The Gaofen-3 (GF3) satellite, launched in 2016, was the first Chinese C-band polarimetric SAR, with high spatial resolution, multi-polarization imaging capability. And its remote sensing product can be applied in maritime surveillance, resource investigation, water environment monitoring, disaster prediction and so on [25,26,27,28,29]. GF3 is able to run in twelve different modes and one is the dual-polarization mode. Aiming at ocean ship detection with dual-polarimetric GF3 data sets, the reflection symmetry is investigated and analyzed with the generalized extreme value (GEV) distribution [30] model. Then, a new GEV model-based CFAR detector is constructed and applied on the reflection symmetry metric for ocean ship detection. As a versatile model often used in risk analysis to describe the rare meteorological events such as extreme floods and very high or low temperatures and others, the GEV model can fit the long-tails phenomenon properly compared to the generalized Gaussian, gamma and K distribution [24,31,32,33], considering the ship with the sea spike event model. Then the rest of the paper is organized as follows: In Section 2, the reflection symmetry metric is introduced and discussed with a real data set from GF3, and then the GEV distribution model is applied to the reflection symmetry distribution and investigated on the other two data sets, in which there are more ship targets in the wide ocean scene. Based on these, a GEV model-based CFAR detector on reflection symmetry is proposed for ocean ship detection. In Section 3, the different GF3 ocean data sets under dual-polarimetric stripmap mode are introduced. The experiments on these data sets validate the practicability and efficiency of both the GEV model for reflection symmetry and the proposed ship detection method. Conclusions are summarized in Section 4.

2. Theory and Methodology

In this section, the polarimetric reflection symmetry metric was firstly recalled for dual-polarimetric data, and then the GEV model was introduced for the statistical analysis of the reflection symmetry. Finally the GEV model-based CFAR detector was proposed in detail. Meanwhile, the real ocean data sets were employed for explaining the relative theory.

2.1. Reflection Symmetry

Under the reciprocity assumption, a covariance matrix in Equation (1) from the complex scattering vector using linear basis can be used to explain the polarimetric characteristics of scatters.
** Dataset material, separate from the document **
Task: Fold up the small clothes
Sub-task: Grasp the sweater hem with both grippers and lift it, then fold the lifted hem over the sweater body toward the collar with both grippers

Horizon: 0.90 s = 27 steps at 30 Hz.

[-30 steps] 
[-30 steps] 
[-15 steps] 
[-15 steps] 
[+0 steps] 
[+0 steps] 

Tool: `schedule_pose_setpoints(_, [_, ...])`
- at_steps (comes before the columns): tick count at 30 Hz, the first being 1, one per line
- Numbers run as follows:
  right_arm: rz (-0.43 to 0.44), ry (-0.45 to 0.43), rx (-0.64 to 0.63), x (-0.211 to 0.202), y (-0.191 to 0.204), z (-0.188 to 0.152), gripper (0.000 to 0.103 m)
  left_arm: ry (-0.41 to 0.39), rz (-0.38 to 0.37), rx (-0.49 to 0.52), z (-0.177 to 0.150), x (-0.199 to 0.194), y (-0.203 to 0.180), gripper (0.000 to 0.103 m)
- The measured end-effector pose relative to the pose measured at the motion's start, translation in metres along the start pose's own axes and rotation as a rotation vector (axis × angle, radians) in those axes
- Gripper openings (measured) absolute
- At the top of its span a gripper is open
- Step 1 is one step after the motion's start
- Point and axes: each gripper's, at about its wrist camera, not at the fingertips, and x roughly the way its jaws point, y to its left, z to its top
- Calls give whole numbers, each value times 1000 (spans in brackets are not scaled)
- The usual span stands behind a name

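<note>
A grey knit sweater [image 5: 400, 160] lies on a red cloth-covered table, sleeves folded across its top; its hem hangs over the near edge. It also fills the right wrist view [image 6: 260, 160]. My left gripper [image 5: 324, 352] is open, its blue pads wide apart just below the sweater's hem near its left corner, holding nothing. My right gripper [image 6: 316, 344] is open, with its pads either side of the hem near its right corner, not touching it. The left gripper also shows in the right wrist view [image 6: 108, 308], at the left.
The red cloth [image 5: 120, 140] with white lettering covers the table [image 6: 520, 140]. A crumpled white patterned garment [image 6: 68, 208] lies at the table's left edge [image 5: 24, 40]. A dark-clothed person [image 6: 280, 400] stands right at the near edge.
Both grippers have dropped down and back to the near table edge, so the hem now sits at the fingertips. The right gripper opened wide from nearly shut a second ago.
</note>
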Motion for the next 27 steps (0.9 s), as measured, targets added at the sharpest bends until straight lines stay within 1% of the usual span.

$$C=\left[\begin{array}{l}\langle {\left|S_{\mathrm{HH}}\right|}^2\rangle \sqrt{2}\langle S_{\mathrm{HH}}{S}_{\mathrm{HV}}^{\ast }\rangle \langle S_{\mathrm{HH}}{S}_{\mathrm{VV}}^{\ast }\rangle \\ \sqrt{2}\langle S_{\mathrm{HV}}{S}_{\mathrm{HH}}^{\ast }\rangle \langle {\left|S_{\mathrm{HV}}\right|}^2\rangle \sqrt{2}\langle S_{\mathrm{HV}}{S}_{\mathrm{VV}}^{\ast }\rangle \\ S_{\mathrm{VV}}{S}_{\mathrm{HH}}^{\ast }\rangle \sqrt{2}\langle S_{\mathrm{VV}}{S}_{\mathrm{HV}}^{\ast }\rangle \langle {\left|S_{\mathrm{VV}}\right|}^2\rangle \end{array}\right]$$

(1)

where $S_{\mathrm{XY}}$ is the generic scattering coefficient with X, Y $\in \left\{\mathrm{H},\mathrm{V}\right\}$. H and V are the horizontal and vertical polarization bases, respectively. $\langle ·\rangle$, $|·|$ and $\ast$ are the ensemble average, modulus and complex conjugate operators, respectively.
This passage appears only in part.